Creation of an electrically conductive composite with polymer materials for 3D-printing based on surface modification

The study addresses the problem of imparting electrical conductivity to conventional polymer materials for 3D printing by means of surface modification. Polylactide, polyethylene terephthalate glycol, and thermoplastic polyurethane were used as the polymer matrices. The conductive polymer complex poly(3,4-ethylenedioxythiophene) poly(styrene sulfonate) (PEDOT:PSS) was applied as a surface modifier. The modification procedure consisted of impregnating polymer samples with an aqueous PEDOT:PSS dispersion followed by thermal treatment. Electrical properties of the obtained composites were evaluated by measuring resistance and calculating specific electrical conductivity. Surface modification was shown to increase the conductivity of the polymers by 12–14 orders of magnitude compared to the initial dielectric materials.

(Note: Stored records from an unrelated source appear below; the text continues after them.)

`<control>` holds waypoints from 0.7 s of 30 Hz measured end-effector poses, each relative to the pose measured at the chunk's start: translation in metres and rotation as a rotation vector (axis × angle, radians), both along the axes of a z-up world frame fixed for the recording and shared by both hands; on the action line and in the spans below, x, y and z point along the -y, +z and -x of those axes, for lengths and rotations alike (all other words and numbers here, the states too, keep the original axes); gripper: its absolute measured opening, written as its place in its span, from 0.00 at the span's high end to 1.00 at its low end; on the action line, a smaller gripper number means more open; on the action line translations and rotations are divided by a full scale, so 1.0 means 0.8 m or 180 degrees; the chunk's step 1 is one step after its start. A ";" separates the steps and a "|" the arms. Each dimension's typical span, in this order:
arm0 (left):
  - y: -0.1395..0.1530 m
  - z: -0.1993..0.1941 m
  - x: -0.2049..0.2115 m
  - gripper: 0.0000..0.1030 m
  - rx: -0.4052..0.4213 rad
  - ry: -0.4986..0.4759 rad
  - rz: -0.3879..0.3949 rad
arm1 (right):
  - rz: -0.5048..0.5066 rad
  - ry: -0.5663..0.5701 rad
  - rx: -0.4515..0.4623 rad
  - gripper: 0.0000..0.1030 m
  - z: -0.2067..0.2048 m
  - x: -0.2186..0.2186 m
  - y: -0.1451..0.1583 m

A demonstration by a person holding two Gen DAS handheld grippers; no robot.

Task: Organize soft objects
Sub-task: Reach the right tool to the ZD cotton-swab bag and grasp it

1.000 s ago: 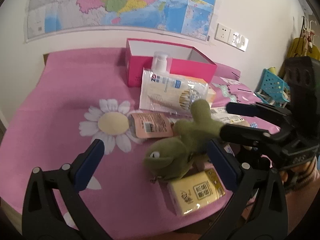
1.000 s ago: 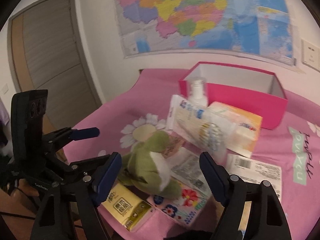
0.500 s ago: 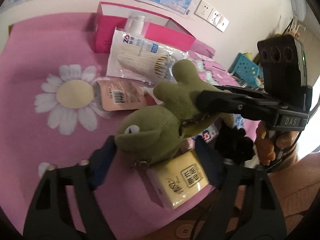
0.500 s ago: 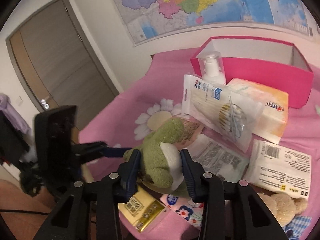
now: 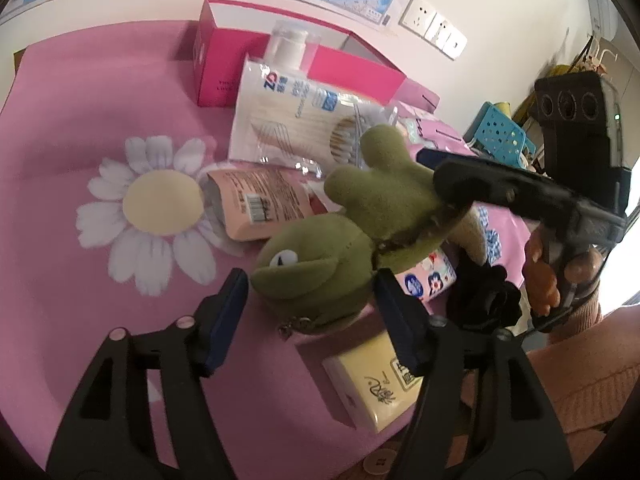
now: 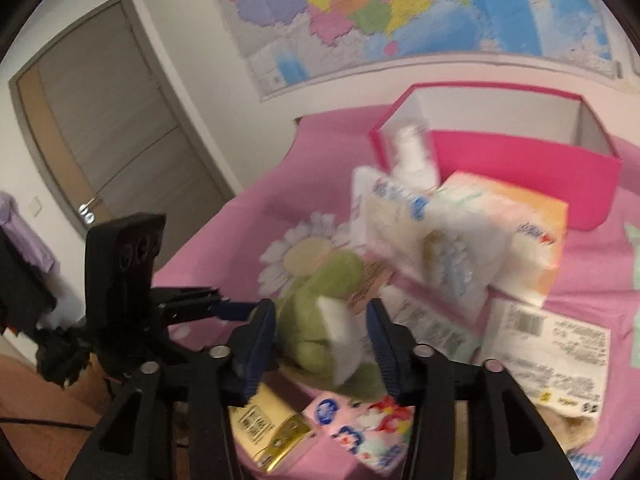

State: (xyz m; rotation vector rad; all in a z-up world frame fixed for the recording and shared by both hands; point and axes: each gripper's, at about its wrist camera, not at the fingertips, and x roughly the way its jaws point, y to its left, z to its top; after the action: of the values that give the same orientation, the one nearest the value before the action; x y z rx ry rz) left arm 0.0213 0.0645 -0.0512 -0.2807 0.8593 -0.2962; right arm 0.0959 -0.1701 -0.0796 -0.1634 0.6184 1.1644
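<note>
A green plush frog is lifted a little above the pink cloth. My right gripper is shut on the plush frog's body; it shows in the left wrist view as a black arm across the frog's back. My left gripper stands around the frog's head, its blue pads close to the head on both sides; I cannot tell whether they press on it. An open pink box stands at the back, also in the right wrist view.
A cotton-swab bag, a white pump bottle, a pink pouch, a yellow tissue pack and a patterned tissue pack lie around the frog. A tissue box leans before the pink box. A door is left.
My right gripper closed on the frog and lifted it slightly. My left gripper moved forward until its pads flank the frog's head.
</note>
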 end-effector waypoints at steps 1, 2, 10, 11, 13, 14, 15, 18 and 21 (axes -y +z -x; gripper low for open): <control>0.004 0.000 -0.002 0.35 0.0037 0.0001 -0.0005 | -0.0045 -0.0122 0.0065 0.48 -0.005 0.008 0.006; 0.009 0.001 -0.006 0.34 0.0095 0.0007 -0.0005 | -0.0088 -0.0183 0.0064 0.48 -0.010 0.014 0.010; 0.043 -0.038 -0.047 0.25 0.0366 0.0220 -0.0094 | -0.0059 -0.0802 -0.0060 0.48 -0.070 0.034 0.009; 0.044 -0.048 -0.050 0.25 0.0359 0.0235 -0.0079 | -0.0035 -0.0810 -0.0073 0.48 -0.075 0.032 0.008; 0.042 -0.067 -0.049 0.25 0.0353 0.0211 -0.0115 | 0.0006 -0.0763 -0.0108 0.48 -0.081 0.024 0.004; 0.041 -0.076 -0.047 0.25 0.0340 0.0209 -0.0163 | 0.0038 -0.0740 -0.0127 0.48 -0.083 0.019 0.001; 0.039 -0.085 -0.045 0.25 0.0320 0.0190 -0.0183 | 0.0063 -0.0736 -0.0133 0.48 -0.085 0.014 -0.001; 0.031 -0.112 -0.040 0.27 0.0241 0.0121 -0.0203 | 0.0114 -0.0702 -0.0202 0.59 -0.093 0.005 -0.004; 0.022 -0.135 -0.034 0.41 0.0144 0.0015 -0.0175 | 0.0157 -0.0615 -0.0225 0.85 -0.094 0.001 -0.004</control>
State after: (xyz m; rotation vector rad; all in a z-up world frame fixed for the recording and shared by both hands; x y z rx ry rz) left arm 0.1294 0.0916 -0.0336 -0.2240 0.8209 -0.2733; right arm 0.1715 -0.1708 -0.0825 -0.1023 0.7099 0.9720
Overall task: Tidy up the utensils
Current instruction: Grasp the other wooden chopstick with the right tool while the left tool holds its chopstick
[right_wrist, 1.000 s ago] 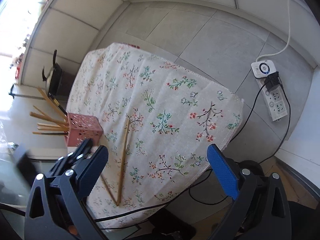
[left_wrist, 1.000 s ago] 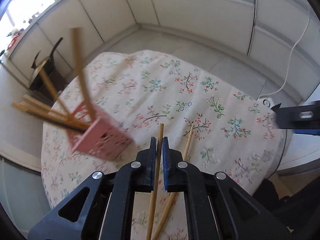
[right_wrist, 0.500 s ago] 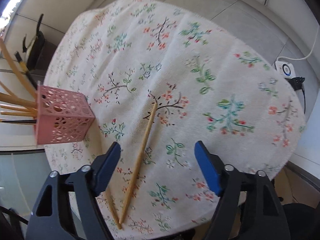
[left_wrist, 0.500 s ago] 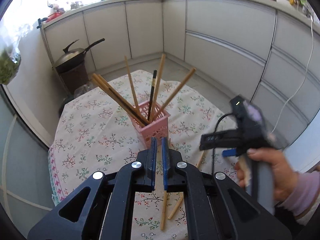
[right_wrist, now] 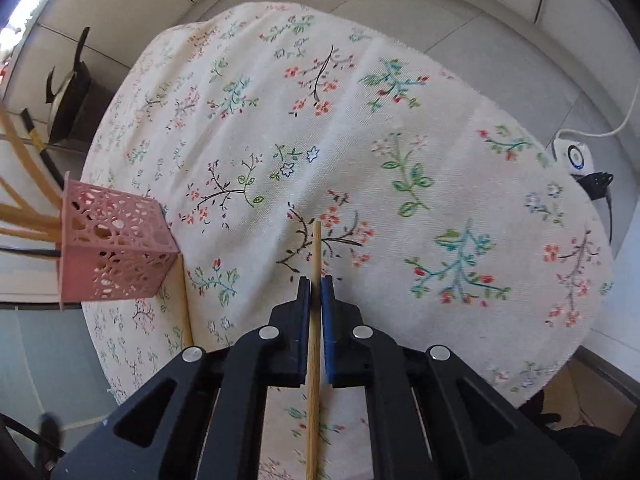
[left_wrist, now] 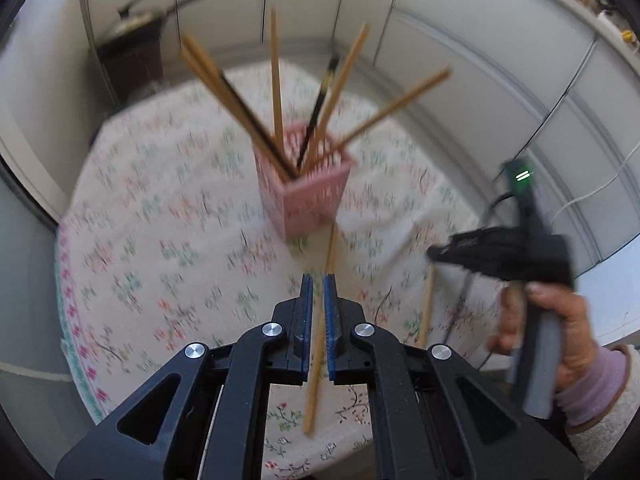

The highest specific conductivity was achieved for the polyethylene terephthalate glycol + PEDOT:PSS composite and reached 9.26×10^-2 S/m. The conductivity of the polylactide-based composite was 2.73×10^-3 S/m, while thermoplastic polyurethane exhibited the lowest value of 3.97×10^-6 S/m, which is attributed to the structural features and reduced wettability of the elastomer surface. Optimal processing parameters were established as 30 minutes of ultrasonic treatment and a drying temperature of 100 ℃. Dispersion dilution with water was found to reduce electrical conductivity, whereas the addition of organic solvents to the modifier was ineffective. A synergistic effect was revealed when combining bulk filling of polylactide with multiwalled carbon nanotubes and subsequent surface modification with PEDOT:PSS, with maximum conductivity observed at a nanotube content of 7 %. The results demonstrate the practical potential of the proposed method for manufacturing electrically conductive functional components using additive manufacturing technologies.